- The poster for UFC on Fox: Johnson vs. Reis
- Promotion: Ultimate Fighting Championship
- Date: April 15, 2017
- Venue: Sprint Center
- City: Kansas City, Missouri
- Attendance: 12,171
- Total gate: $1,081,193

Event chronology
| UFC 210: Cormier vs. Johnson 2 | UFC on Fox: Johnson vs. Reis | UFC Fight Night: Swanson vs. Lobov |

= UFC on Fox: Johnson vs. Reis =

UFC mixed martial arts event in 2017

UFC on Fox: Johnson vs. Reis (also known as UFC on Fox 24) was a mixed martial arts event produced by the Ultimate Fighting Championship held on April 15, 2017, at the Sprint Center in Kansas City, Missouri.

==Background==
The event was the first that the UFC has hosted in the state of Missouri and the Kansas City metropolitan area.

A UFC Flyweight Championship match between current champion Demetrious Johnson and Wilson Reis headlined this event. The pairing was originally booked for UFC 201, but Johnson pulled out due to an undisclosed injury and the bout was scrapped.

UFC officials were initially targeting a featherweight bout between former UFC Bantamweight Champion Renan Barão and Choi Doo-ho to serve as the event headliner.

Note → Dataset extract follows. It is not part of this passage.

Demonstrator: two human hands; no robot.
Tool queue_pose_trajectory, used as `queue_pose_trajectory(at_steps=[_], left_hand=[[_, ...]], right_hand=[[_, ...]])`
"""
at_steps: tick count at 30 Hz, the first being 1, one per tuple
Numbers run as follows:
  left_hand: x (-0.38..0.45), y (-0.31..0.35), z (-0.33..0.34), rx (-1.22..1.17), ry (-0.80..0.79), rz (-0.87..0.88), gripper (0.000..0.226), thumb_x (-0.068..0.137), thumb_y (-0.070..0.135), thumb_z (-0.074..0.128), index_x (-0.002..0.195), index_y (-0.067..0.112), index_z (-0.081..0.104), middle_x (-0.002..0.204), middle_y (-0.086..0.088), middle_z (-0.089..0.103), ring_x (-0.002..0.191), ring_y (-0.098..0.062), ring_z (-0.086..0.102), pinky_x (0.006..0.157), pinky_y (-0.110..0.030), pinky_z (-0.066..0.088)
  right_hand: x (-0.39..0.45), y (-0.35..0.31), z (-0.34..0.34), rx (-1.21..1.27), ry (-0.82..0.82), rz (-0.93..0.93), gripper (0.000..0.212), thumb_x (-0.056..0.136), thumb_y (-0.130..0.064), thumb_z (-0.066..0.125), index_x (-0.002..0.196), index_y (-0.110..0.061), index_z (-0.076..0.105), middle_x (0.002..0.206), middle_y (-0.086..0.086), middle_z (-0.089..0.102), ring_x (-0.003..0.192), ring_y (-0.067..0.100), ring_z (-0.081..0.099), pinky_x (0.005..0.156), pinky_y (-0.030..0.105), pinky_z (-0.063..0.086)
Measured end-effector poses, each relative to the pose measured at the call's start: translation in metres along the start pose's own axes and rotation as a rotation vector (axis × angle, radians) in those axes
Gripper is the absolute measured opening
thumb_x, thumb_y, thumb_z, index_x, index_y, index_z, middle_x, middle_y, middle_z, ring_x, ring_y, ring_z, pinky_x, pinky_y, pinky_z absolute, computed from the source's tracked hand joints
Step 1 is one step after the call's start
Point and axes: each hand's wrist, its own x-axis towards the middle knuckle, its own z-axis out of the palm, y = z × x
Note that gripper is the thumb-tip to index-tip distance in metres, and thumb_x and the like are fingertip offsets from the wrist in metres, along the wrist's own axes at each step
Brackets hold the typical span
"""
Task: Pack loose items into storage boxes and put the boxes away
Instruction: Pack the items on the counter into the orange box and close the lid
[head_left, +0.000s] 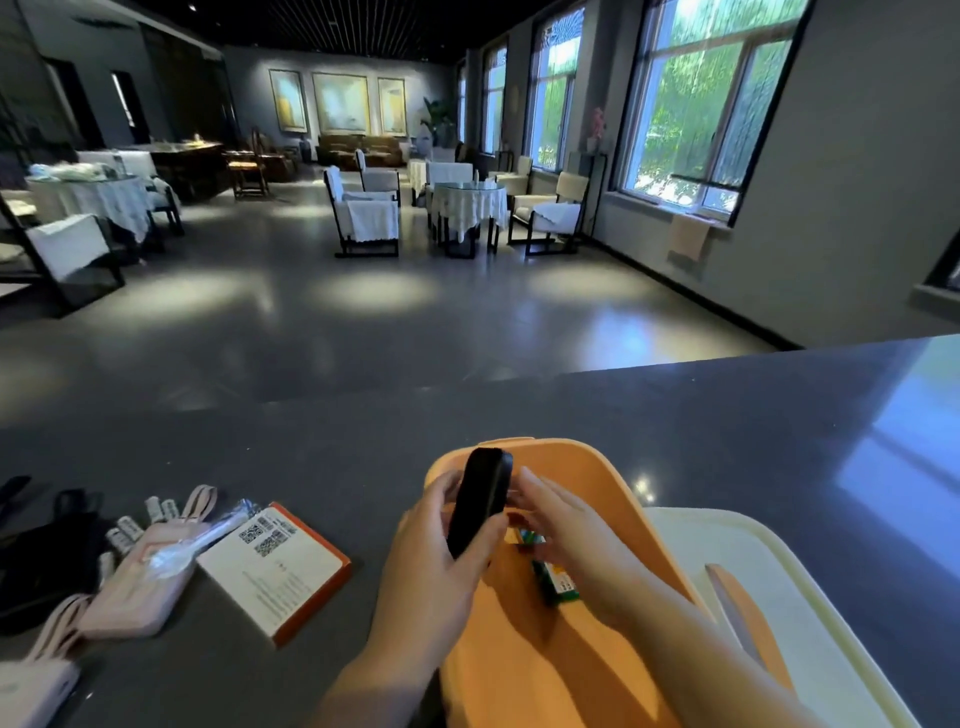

However, as the announcement of the pairing began to circulate, Choi declined the bout, and as a result, Barao was rescheduled against a different opponent at another event.

==Bonus awards==
The following fighters were awarded $50,000 bonuses:
- Fight of the Night: Tim Elliott vs. Louis Smolka
- Performance of the Night: Demetrious Johnson and Robert Whittaker

==Records set==
With his win, Johnson tied Anderson Silva's record for most consecutive title defenses (10).